» **Exercise directions**: In the listing below, find the line with "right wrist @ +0", then repeat exactly every line from the top through that one.

» **Raw data**:
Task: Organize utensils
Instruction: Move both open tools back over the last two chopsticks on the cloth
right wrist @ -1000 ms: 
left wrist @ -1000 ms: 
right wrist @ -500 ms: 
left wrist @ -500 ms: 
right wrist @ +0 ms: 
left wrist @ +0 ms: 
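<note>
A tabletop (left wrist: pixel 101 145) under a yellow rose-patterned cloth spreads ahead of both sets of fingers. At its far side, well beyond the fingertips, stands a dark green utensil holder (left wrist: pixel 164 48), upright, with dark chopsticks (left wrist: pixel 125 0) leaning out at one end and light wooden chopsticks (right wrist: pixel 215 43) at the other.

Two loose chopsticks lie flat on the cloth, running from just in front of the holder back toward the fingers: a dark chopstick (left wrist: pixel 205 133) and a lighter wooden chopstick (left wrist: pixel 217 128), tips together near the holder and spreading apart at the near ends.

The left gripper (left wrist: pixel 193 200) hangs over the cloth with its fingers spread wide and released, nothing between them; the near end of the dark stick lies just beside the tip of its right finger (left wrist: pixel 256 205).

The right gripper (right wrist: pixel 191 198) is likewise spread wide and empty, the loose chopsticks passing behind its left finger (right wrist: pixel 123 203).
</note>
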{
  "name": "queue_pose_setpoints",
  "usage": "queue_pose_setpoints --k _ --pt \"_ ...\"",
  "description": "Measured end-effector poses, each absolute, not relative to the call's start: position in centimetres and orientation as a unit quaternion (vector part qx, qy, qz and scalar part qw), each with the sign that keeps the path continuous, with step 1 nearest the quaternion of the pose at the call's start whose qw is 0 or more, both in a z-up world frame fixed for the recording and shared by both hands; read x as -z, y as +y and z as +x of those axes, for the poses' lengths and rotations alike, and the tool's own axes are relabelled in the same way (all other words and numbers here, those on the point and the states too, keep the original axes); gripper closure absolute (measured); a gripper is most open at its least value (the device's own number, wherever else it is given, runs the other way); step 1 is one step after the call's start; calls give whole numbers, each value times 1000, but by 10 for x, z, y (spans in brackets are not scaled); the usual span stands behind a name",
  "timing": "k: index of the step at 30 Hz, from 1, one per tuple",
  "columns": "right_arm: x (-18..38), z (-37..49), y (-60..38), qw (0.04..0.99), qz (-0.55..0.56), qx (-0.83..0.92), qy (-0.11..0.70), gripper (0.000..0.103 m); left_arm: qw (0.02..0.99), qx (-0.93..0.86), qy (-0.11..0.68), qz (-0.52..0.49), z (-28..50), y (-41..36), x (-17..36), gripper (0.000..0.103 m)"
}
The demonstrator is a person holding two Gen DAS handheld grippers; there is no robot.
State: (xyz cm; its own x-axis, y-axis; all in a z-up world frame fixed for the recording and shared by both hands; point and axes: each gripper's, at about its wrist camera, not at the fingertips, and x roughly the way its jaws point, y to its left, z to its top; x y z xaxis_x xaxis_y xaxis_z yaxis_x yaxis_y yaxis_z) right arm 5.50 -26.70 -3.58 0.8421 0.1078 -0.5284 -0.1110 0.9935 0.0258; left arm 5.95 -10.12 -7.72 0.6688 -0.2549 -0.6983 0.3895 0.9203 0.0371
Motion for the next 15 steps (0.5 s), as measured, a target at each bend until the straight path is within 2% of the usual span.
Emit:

» **Solved exercise**:
Task: Organize utensils
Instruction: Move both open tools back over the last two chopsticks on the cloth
right wrist @ -1000 ms: 
left wrist @ -1000 ms: 
right wrist @ -500 ms: 
left wrist @ -500 ms: 
right wrist @ +0 ms: 

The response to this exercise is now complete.